◆ Task details ◆
Filter the entries and keep only the lines where the string "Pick" appears.

--- Material provided ---

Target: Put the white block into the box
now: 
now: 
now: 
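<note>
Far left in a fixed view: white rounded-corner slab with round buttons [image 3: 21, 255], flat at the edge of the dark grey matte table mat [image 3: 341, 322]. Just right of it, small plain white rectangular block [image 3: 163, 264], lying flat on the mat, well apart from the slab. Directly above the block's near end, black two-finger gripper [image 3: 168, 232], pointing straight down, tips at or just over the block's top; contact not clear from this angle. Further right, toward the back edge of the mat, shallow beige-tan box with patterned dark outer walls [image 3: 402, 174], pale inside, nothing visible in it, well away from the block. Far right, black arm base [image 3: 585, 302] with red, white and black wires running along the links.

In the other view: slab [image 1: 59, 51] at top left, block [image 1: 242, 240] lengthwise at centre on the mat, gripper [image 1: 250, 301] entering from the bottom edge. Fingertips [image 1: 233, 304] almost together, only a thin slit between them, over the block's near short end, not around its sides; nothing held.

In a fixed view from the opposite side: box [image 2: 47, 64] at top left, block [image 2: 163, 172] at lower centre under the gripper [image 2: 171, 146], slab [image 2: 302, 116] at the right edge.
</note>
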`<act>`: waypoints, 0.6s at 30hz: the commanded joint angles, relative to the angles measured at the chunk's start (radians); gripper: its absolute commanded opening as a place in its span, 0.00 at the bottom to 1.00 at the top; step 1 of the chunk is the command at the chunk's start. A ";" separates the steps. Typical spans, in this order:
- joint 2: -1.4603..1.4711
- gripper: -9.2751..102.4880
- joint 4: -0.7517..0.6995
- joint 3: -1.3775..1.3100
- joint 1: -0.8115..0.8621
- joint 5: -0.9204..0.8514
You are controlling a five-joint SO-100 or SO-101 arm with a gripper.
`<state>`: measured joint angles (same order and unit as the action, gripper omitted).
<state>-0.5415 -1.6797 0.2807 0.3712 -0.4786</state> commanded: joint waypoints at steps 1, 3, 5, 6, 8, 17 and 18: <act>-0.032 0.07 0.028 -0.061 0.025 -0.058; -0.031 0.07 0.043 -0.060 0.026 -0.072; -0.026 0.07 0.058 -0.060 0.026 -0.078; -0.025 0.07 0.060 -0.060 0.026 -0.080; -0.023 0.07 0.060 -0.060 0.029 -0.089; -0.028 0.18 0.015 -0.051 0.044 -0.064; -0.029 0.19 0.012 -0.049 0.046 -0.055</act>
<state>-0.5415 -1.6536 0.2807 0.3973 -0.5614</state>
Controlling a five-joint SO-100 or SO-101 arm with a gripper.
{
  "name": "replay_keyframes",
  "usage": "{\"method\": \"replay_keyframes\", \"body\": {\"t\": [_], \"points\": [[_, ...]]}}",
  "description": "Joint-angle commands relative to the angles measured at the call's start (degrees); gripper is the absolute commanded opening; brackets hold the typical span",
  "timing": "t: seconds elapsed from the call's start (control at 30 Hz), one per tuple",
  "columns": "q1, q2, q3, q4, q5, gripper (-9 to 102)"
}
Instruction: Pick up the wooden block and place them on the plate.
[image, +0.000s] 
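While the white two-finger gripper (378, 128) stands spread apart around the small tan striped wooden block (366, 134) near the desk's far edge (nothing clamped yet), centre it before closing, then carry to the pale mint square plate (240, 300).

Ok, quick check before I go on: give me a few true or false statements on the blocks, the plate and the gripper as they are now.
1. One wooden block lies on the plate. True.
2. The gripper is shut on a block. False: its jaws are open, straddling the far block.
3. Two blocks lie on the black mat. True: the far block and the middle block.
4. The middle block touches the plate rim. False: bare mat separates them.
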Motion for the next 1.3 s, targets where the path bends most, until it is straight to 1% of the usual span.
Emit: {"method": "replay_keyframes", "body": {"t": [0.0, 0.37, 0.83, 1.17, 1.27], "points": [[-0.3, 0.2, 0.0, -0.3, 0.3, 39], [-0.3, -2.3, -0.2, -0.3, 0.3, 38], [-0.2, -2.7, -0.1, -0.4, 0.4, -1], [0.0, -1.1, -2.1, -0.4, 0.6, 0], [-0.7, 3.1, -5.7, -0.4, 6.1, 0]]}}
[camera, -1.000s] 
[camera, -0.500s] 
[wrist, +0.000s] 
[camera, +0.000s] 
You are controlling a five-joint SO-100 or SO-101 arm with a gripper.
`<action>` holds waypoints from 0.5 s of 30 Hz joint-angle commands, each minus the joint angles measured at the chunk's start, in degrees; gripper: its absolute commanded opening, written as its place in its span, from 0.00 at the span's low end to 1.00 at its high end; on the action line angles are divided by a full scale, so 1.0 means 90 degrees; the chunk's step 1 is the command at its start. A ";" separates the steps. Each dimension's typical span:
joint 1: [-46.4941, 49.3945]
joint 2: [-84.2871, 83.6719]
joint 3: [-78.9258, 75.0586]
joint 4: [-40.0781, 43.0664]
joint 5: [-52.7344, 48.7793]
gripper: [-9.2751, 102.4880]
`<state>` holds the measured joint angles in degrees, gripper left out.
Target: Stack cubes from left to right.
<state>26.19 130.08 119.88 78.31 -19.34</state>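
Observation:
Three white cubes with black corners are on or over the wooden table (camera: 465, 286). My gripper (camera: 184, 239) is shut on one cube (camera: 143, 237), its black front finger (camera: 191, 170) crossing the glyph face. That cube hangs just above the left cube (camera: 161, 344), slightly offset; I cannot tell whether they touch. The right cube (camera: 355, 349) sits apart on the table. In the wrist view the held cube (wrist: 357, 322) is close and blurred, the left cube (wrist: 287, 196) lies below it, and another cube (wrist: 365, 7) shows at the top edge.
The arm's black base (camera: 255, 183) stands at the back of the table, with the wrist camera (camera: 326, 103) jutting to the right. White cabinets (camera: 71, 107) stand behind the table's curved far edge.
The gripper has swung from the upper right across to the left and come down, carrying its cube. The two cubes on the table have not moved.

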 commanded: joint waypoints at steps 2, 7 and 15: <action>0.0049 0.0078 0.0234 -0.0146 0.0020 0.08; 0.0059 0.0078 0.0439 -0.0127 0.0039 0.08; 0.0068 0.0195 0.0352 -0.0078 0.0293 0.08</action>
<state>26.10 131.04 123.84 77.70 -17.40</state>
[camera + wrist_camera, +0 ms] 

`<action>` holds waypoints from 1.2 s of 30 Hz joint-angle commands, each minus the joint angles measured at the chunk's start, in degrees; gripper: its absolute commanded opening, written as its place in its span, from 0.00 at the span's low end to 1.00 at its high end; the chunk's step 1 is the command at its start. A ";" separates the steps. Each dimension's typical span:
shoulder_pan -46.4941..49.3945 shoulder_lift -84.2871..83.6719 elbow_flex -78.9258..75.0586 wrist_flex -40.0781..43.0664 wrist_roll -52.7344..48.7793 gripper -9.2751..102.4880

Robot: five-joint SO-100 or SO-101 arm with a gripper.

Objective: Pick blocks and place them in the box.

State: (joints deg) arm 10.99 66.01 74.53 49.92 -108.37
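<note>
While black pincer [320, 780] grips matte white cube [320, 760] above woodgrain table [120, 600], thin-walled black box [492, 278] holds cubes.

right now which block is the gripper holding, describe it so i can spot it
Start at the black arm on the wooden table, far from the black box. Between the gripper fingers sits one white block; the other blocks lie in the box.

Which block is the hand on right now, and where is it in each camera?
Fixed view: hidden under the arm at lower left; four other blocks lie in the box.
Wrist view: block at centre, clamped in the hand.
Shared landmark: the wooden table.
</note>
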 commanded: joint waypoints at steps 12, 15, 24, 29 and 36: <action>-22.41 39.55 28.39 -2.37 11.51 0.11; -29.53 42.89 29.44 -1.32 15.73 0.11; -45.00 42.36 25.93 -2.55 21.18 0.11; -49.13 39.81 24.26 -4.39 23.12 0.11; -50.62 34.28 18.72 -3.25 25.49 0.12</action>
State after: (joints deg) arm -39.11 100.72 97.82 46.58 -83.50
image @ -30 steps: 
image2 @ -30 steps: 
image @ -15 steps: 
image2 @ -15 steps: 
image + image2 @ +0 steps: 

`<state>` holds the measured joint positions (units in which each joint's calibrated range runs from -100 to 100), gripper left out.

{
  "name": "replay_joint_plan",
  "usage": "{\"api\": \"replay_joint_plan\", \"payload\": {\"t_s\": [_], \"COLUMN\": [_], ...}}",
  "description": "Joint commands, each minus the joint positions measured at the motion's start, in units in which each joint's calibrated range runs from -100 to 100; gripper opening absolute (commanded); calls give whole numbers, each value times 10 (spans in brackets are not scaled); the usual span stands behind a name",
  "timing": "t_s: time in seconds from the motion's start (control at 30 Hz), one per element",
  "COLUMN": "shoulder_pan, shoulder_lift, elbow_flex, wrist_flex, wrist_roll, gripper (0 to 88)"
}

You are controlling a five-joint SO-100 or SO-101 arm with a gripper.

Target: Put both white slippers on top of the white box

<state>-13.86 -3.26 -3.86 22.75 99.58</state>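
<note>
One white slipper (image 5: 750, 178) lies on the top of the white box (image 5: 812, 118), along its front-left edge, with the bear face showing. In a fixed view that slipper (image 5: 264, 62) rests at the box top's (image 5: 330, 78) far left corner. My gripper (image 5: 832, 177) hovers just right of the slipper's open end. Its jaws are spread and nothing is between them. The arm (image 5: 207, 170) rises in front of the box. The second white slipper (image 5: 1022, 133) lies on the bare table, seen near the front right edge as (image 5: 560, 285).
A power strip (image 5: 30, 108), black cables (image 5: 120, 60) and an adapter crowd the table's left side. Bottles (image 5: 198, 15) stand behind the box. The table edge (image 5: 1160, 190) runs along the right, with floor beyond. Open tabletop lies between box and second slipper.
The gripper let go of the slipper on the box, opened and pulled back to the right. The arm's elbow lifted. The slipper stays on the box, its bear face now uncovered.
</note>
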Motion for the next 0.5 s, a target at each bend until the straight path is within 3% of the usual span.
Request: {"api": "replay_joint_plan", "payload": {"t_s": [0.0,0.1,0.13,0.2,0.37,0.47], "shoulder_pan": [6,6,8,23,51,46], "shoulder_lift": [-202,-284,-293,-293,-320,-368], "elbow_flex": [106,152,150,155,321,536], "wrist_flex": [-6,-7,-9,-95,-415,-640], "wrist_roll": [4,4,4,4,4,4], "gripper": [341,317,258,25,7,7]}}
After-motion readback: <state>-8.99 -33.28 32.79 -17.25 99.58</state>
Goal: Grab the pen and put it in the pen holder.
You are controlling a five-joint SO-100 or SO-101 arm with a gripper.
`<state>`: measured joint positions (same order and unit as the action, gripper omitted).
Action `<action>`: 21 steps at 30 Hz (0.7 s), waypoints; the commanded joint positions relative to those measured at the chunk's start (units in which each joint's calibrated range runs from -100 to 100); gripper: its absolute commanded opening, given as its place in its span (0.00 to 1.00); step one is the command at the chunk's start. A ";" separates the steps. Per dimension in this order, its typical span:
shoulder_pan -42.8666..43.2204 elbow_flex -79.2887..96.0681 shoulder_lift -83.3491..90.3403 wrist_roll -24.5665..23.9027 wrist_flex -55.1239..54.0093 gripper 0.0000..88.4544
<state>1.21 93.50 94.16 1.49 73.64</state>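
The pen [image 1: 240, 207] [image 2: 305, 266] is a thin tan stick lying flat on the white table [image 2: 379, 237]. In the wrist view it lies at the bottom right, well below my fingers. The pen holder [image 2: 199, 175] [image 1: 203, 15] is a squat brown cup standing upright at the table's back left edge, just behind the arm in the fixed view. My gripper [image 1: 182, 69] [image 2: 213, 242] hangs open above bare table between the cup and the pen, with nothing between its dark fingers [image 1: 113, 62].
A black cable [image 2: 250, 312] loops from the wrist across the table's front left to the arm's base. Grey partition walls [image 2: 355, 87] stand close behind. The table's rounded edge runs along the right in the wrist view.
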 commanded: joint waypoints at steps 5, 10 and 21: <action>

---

◆ Reply to the exercise ◆
Instruction: Pick up the wooden block and place them on the plate.
Objective: Pick blocks and place them in the box.

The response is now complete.